Problem to work on: Repeat the listing exactly, line by line.

Data shown:
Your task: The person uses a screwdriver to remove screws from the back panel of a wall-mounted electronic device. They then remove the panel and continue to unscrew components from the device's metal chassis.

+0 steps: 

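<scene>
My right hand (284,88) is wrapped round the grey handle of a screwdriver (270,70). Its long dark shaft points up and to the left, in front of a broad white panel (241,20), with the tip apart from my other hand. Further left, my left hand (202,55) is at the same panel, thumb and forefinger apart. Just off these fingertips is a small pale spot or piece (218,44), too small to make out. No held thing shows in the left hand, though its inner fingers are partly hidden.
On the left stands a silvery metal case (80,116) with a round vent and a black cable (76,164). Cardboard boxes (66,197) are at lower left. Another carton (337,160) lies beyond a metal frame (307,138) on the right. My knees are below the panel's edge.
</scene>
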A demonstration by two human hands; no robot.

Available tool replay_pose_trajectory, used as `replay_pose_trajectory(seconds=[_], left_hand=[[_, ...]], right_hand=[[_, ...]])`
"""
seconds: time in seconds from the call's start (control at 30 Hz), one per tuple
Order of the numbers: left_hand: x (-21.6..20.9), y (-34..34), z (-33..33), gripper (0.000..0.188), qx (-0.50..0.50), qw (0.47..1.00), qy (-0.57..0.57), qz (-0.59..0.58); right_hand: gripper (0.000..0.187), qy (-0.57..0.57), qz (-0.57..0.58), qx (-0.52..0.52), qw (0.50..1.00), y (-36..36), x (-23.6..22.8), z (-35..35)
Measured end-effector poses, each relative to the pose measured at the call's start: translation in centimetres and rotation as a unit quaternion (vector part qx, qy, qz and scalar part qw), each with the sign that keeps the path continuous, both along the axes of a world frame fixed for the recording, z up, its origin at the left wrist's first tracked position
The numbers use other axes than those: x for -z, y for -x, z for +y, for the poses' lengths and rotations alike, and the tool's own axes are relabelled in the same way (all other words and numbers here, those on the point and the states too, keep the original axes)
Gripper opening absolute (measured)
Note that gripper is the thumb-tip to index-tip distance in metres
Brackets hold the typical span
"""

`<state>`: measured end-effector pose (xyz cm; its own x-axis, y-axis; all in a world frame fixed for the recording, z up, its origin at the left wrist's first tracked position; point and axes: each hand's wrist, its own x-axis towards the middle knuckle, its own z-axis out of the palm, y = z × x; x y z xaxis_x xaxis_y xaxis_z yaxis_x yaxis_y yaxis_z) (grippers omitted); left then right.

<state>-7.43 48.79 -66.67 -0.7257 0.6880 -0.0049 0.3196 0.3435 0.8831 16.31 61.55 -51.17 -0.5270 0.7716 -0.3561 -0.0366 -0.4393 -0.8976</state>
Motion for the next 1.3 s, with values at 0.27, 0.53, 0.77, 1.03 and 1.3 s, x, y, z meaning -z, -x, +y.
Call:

Final answer:
Your task: The person uses a screwdriver to remove screws from the back panel of a wall-mounted electronic device. They then remove the panel and continue to unscrew components from the device's metal chassis.

+0 steps: 

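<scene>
My right hand (284,88) is wrapped round the grey handle of a screwdriver (270,70). Its long dark shaft points up and to the left, in front of a broad white panel (241,20), with the tip apart from my other hand. Further left, my left hand (202,55) is at the same panel, thumb and forefinger apart. Just off these fingertips is a small pale spot or piece (218,44), too small to make out. No held thing shows in the left hand, though its inner fingers are partly hidden.
On the left stands a silvery metal case (80,116) with a round vent and a black cable (76,164). Cardboard boxes (66,197) are at lower left. Another carton (337,160) lies beyond a metal frame (307,138) on the right. My knees are below the panel's edge.
</scene>
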A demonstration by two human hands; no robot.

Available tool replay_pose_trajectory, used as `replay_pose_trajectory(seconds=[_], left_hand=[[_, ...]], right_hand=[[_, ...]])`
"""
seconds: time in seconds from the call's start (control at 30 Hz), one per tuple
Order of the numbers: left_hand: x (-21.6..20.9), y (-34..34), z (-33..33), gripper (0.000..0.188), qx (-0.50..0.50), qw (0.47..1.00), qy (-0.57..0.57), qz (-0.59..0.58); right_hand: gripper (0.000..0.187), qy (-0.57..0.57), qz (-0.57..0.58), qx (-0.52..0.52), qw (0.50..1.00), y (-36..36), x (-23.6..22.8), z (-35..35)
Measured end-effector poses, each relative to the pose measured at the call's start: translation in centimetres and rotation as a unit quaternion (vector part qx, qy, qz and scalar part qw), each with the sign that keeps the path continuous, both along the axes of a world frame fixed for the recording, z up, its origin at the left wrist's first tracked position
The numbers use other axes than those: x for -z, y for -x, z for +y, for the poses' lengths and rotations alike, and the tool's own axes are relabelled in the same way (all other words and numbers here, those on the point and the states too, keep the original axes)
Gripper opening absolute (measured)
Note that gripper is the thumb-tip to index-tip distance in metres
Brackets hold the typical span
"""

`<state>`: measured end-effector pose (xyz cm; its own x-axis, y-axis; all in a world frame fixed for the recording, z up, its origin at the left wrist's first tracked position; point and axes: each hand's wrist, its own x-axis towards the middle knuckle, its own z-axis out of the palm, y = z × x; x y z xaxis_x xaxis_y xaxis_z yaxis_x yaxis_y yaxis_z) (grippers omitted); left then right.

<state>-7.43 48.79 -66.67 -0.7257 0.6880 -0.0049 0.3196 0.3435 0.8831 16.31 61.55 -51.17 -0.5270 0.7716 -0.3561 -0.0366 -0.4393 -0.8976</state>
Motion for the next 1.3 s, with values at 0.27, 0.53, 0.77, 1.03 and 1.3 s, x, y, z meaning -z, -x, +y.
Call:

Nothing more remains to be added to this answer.